The venture, which will put money into assets ranging from energy producers to pipelines and refineries, is a rare foray by a private equity firm into commodities at a time when banks are curbing exposure due to tighter regulations and stagnant prices.
Riverstone, an energy and power-focused private investment firm with around $24 billion of capital raised across seven investment funds, will hold a controlling stake in the venture, TrailStone, to be launched later this year.
David Silbert, who led Deutsche’s commodities trading team from 2007 before leaving last year as the bank reduced exposure to commodities, will also be investing in TrailStone together with his partners, Silbert told Reuters.

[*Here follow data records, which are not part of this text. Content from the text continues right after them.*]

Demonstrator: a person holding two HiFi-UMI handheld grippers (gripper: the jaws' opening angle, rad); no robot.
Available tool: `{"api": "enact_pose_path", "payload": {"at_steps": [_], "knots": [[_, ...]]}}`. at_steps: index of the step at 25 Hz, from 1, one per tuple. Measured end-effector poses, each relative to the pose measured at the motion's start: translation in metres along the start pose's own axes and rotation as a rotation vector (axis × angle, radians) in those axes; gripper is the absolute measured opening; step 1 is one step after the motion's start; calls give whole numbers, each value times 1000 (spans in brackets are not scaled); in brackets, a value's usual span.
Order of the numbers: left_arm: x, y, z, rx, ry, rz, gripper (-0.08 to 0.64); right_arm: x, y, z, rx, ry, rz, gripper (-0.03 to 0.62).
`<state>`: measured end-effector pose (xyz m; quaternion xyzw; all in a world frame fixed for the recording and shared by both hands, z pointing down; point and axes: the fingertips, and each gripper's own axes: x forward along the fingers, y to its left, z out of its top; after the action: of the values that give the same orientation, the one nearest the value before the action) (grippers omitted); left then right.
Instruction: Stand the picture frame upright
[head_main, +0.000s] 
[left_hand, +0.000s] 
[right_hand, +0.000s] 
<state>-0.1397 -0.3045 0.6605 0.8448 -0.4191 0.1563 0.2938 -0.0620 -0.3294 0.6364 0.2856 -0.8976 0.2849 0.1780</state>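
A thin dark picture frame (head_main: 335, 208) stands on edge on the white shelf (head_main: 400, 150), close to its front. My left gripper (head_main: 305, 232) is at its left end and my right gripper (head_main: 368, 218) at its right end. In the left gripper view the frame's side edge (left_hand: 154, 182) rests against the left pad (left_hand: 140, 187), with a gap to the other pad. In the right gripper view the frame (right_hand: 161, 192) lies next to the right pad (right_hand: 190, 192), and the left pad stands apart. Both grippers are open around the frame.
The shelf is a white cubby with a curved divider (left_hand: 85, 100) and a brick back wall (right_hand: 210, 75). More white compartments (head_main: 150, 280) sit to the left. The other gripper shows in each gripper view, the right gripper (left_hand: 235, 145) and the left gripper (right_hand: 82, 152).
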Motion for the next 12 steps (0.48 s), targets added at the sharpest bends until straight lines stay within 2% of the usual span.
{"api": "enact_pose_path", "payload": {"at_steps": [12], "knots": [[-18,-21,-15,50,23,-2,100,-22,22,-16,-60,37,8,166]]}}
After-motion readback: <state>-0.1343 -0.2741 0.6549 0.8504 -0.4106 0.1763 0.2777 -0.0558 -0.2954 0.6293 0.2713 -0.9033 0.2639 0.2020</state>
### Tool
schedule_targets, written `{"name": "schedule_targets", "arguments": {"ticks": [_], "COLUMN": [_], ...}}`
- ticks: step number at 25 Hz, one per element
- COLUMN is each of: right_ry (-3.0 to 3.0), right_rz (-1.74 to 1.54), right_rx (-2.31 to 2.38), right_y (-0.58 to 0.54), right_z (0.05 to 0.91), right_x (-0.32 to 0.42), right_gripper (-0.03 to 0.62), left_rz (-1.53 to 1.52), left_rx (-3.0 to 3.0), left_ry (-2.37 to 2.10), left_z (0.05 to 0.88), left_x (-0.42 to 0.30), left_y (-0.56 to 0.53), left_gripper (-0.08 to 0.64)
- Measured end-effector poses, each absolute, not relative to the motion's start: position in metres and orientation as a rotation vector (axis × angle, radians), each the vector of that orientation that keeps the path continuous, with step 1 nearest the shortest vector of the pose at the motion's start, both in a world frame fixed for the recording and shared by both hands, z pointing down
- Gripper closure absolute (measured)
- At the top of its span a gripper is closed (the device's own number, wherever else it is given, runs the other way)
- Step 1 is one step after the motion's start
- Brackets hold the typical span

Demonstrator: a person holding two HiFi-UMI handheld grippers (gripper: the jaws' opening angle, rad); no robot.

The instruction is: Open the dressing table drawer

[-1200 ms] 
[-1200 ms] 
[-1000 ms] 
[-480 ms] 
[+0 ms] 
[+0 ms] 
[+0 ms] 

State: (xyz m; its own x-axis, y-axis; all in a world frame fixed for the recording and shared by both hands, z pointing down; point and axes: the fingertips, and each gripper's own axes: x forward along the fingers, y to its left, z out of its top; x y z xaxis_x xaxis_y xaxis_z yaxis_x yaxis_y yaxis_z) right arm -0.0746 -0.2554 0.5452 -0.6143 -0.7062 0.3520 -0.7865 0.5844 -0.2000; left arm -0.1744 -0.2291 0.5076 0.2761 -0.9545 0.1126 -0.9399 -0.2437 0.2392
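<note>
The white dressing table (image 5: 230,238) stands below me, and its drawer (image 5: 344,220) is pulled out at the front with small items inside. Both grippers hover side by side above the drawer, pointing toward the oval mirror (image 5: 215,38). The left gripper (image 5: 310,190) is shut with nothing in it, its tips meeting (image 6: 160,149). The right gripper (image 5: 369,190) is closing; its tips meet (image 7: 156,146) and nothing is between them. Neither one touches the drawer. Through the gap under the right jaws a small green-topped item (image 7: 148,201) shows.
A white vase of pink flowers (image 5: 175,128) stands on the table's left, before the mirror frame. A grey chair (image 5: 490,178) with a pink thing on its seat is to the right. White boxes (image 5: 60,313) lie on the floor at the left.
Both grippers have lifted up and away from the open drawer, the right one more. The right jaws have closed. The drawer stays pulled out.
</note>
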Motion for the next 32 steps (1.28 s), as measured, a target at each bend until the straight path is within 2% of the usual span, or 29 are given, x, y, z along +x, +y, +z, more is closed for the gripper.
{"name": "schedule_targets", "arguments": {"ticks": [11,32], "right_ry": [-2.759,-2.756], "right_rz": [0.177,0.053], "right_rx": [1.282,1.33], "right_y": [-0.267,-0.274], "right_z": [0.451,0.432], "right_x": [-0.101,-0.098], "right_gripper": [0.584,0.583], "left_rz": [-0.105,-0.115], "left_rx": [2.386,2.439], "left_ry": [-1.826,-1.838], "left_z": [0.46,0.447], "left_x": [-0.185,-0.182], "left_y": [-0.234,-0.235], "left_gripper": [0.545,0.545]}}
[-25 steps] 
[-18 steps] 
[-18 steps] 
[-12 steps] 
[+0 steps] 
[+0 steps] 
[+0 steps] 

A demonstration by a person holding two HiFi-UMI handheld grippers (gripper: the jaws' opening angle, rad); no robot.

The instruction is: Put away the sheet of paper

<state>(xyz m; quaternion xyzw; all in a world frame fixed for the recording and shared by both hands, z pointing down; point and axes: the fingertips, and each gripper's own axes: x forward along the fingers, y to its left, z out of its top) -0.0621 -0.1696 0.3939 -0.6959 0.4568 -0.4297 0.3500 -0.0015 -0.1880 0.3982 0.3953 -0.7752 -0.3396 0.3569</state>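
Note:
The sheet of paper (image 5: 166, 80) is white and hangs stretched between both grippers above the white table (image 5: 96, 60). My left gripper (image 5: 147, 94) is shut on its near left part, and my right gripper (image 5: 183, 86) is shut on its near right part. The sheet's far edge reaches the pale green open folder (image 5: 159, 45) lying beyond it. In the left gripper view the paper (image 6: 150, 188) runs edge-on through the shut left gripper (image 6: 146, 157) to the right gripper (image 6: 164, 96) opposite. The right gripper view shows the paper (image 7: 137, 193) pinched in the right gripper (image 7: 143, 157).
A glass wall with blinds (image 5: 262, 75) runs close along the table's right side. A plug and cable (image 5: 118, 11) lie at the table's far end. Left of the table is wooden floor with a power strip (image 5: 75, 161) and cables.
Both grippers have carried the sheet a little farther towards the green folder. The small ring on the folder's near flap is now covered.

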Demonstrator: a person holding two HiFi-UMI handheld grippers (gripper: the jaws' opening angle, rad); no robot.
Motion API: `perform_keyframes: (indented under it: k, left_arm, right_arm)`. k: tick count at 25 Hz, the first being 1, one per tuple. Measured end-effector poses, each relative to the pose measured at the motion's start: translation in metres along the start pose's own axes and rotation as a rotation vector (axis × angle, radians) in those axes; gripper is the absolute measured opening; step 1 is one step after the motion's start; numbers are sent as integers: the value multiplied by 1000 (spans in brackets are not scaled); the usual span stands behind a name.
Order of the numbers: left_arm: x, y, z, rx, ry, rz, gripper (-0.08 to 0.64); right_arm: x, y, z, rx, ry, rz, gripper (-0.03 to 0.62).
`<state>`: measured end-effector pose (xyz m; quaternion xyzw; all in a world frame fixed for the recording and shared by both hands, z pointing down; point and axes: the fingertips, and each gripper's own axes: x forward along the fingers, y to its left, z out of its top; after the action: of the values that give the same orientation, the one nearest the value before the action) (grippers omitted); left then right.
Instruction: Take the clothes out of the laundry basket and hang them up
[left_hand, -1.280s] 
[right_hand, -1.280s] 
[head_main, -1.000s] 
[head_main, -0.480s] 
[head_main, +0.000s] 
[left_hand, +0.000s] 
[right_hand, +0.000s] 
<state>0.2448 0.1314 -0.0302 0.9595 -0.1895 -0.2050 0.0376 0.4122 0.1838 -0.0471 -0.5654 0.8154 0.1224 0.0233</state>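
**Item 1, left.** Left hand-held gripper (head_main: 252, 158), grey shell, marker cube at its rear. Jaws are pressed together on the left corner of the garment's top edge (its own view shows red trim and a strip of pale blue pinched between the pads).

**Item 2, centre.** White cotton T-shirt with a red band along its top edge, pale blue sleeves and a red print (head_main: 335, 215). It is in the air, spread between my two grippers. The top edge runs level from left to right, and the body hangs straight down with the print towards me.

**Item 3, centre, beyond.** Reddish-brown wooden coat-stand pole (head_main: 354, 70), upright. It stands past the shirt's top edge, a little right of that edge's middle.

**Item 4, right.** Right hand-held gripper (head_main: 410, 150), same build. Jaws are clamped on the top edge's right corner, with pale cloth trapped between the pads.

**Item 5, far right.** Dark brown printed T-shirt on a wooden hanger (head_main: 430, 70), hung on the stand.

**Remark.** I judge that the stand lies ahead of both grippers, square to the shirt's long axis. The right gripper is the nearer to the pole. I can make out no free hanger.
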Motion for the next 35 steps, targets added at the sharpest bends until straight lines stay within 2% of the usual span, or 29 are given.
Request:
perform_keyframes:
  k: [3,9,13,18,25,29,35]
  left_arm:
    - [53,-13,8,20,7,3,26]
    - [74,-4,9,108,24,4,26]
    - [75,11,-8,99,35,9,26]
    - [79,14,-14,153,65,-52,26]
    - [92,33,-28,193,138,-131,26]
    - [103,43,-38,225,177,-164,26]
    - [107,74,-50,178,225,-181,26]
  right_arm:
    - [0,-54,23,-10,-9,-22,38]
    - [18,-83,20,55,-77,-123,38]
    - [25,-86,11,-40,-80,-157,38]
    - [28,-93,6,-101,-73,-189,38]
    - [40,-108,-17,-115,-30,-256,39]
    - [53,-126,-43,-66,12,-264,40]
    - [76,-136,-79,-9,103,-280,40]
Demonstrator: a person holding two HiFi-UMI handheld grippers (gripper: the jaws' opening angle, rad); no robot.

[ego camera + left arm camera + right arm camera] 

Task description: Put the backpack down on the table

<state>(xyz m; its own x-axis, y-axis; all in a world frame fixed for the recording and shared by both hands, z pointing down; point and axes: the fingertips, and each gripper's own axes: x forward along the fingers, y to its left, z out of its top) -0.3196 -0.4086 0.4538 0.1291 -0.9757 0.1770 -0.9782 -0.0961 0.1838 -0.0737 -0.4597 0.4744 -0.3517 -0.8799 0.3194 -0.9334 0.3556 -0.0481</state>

“TrailStone will be an asset-backed commodities merchant. We will buy refineries and production assets, create joint ventures with people who have assets,” Silbert said.
“There are loads of upstream producers who need capital. We will be telling them – pay us back in production not cash.”
Riverstone declined to comment on the investment.
Silbert had helped build Deutsche into one of the largest commodities players in banking before the German lender reduced exposure for reasons including tougher regulations on proprietary trading.
Hedge funds have also recently reduced exposure to commodities due to poor returns, giving a large market share to unregulated Swiss trading houses.
“We will be different from a hedge fund. Our model won’t be very much different from trading companies, which have been generally good at acquiring assets,” said Silbert.
“But we will be fairly risk averse. There will be no emphasis on proprietary trading,” he added.
He said the company would invest in assets across all continents and have offices in the United States, Britain and Australia.
“The venture will be energy-focused but precious and base metals, iron ore and coal will be also big for us. We will be focusing on investing in mid-sized companies with quality assets,” he said.
Once the venture is running, it could partner with other private equity funds or offer them help in running assets or trading commodities.
Silbert’s partners at TrailStone will be Troy Martin, previously chief operating officer of Deutsche’s commodities trading, Bill Gebhardt, who as he did at Deutsche will oversee European power and gas, John Redpath, who will look after oil and agriculture, and Raymond Key, who will oversee metals.
Silbert previously worked at Merrill Lynch and Koch Trading. Riverstone has offices in New York, London and Houston and has invested around $21.8 billion to 98 projects in North America, Latin America, Europe, Africa and Asia.